In his first term, Trump ended status for about 400,000 people from El Salvador and other countries, then faced legal challenges.

According to the Congressional Research Service, more than 1 million immigrants from countries in Latin America, the Caribbean, Africa, and the Middle East have temporary protected status as of 2024.

The move makes it legally difficult for Mr. Trump to roll back protections for citizens of the four countries, at least until they expire sometime in 2026.

“Because President Biden has expanded protections for citizens of all of these countries, President Trump will not be able to deport these individuals anytime soon,” said Steve Yale Loehr, an immigration researcher at Cornell Law School.

“Trump cannot ignore what Congress wrote into law in 1990,” he said.

About 600,000 Venezuelans who currently enjoy protection will be allowed to renew and remain in the United States until October 2026, and about 232,000 immigrants from El Salvador will be able to do so.
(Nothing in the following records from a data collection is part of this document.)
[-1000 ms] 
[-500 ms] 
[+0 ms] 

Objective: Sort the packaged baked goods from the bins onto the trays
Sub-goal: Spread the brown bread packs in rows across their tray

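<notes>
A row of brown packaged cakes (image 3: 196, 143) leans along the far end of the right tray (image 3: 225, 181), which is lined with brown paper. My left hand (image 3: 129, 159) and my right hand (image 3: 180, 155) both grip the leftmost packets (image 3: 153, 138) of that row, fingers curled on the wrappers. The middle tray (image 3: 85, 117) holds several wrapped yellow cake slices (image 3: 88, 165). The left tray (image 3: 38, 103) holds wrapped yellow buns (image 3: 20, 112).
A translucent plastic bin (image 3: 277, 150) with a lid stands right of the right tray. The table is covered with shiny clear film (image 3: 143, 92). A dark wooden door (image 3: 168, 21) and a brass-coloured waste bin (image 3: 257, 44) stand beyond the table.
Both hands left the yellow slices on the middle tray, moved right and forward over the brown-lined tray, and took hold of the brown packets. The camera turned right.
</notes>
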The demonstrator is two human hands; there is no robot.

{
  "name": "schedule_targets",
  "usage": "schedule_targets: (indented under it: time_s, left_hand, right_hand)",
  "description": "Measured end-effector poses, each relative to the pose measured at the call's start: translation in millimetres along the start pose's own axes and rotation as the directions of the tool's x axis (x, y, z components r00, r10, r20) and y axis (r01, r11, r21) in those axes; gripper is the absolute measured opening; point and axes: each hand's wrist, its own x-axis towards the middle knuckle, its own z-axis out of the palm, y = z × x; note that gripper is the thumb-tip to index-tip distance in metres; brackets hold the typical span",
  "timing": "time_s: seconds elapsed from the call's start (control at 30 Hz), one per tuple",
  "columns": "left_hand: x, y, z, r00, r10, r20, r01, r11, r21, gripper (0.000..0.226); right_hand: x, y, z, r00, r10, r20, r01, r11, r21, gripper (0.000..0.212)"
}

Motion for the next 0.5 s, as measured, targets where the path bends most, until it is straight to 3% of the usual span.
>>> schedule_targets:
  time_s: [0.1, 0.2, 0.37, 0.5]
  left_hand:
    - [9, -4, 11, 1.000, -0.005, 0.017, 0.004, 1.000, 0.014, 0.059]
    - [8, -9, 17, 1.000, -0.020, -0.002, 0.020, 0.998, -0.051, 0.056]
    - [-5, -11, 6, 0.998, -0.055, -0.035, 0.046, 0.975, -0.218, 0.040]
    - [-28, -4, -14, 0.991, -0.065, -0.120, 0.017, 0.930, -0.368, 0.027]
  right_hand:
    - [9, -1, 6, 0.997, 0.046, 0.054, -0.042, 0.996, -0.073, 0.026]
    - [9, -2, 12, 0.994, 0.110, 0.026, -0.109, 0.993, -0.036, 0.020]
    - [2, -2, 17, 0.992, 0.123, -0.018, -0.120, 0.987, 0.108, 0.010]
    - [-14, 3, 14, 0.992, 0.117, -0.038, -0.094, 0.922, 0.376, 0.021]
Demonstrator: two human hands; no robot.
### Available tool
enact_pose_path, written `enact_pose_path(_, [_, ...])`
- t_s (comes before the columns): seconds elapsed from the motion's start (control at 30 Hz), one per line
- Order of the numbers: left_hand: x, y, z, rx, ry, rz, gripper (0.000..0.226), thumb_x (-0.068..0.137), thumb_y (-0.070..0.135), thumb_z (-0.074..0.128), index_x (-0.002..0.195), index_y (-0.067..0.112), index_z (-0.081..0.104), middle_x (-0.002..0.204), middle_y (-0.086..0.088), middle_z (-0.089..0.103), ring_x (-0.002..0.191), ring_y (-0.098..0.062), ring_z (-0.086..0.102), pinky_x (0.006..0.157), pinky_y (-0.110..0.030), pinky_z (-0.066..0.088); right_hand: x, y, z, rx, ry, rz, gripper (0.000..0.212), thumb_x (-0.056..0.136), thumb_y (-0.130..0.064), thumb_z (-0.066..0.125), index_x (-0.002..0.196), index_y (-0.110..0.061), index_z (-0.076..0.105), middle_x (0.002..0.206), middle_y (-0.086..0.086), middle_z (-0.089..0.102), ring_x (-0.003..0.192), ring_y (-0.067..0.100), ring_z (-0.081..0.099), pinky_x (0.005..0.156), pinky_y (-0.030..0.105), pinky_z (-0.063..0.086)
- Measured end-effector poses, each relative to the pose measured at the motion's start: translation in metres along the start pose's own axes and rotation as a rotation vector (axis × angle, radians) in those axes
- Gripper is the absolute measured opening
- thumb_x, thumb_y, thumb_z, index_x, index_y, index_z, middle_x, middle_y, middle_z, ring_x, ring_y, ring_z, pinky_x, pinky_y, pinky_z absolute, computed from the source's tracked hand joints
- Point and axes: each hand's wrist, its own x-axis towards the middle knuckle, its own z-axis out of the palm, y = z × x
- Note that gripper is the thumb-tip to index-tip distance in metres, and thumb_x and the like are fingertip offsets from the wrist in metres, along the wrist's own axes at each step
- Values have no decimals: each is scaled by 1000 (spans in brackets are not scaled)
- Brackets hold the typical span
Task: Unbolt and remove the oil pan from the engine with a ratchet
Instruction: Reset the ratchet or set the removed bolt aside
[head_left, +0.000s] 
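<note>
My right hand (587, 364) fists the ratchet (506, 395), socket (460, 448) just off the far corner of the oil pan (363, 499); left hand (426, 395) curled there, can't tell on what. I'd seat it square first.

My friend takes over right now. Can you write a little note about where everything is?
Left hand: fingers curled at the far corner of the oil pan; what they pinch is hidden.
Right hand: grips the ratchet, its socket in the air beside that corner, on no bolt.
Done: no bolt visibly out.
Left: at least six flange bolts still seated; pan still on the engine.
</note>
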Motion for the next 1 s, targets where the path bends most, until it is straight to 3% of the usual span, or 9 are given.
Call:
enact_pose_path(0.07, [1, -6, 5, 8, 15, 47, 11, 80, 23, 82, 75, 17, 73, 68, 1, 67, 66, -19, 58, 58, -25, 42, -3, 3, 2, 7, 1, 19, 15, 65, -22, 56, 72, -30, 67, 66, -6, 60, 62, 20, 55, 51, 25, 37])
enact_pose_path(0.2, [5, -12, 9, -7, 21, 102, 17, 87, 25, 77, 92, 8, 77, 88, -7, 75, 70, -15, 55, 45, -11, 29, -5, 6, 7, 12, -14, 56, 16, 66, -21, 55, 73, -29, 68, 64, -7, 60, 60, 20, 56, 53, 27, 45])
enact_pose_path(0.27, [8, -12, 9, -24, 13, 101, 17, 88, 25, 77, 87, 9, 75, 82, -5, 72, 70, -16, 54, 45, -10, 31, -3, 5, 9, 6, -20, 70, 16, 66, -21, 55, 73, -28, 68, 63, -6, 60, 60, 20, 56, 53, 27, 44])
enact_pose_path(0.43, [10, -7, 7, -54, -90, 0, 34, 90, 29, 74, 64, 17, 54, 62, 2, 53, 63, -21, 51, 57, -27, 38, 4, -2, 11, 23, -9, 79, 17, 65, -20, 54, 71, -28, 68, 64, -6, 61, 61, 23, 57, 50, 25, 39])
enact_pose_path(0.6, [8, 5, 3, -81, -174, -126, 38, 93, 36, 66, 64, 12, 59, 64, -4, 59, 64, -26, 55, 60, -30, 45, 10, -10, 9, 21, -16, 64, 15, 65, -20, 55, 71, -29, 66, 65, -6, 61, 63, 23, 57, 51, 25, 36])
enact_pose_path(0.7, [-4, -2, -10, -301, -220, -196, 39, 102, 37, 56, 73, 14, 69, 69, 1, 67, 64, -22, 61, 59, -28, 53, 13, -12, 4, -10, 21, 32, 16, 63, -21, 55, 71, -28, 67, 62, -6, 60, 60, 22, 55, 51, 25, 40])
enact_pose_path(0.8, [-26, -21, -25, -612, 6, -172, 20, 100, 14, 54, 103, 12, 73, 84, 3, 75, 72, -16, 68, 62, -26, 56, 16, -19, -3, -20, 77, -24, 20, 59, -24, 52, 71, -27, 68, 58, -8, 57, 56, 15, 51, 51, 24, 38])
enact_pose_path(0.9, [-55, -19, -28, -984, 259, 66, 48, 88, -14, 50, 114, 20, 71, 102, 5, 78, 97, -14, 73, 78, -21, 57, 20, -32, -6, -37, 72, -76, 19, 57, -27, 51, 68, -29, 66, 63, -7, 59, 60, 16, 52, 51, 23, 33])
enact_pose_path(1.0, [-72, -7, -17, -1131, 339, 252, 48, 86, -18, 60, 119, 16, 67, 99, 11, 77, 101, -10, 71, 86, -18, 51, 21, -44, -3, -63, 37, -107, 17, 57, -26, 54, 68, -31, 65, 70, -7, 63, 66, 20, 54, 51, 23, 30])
More than 100,000 Ukrainians will be able to stay in the United States until August 2026. About 1,900 people from Sudan will also be allowed to renew their status.

The program was signed into law by President George H.W. Bush to ensure that foreign nationals already in the United States can remain in the country if it is not safe for them to return to their home country due to a natural disaster, armed conflict, or other unrest. .

During the campaign, Vice President-elect J.D. Vance called the program illegal when he criticized Haitians who had settled in his home state of Ohio and benefited from it. Haiti is witnessing political unrest and gang violence, and about 200,000 of its citizens are protected from deportation under the temporary protection system until early 2026.

“We will stop providing block grants for temporary protected status,” Mr. Vance said in October.

Critics say that temporary protection is frequently extended and serves as a de facto means of enabling people to remain in the country indefinitely, as opposed to its intention to be a short-term solution.

Although the program has become almost permanent for many immigrants, it also highlights the extent of turmoil in many parts of the world and the failure of Congress to pass legislation to modernize the US immigration system to meet contemporary global immigration realities.

Immigrants from several countries, incl El Salvador, Honduras and Nicaragua, They have been eligible for protection for more than two decades. Other countries, such as Ethiopia, Lebanon and Syria, were added recently.

Gonzalo Roa, 43, a Venezuelan beneficiary, said he was worried about the fate of the program.

“It’s great news that it’s being renovated,” said Mr. Roa, who lives in Columbus, Ohio. He works at a car dealership and runs a small restaurant with his wife.

Without temporary status, Mr. Roa said, he would lose his job at the agency and his two Venezuelan-born children would not be eligible for college scholarships and other benefits that require legal status.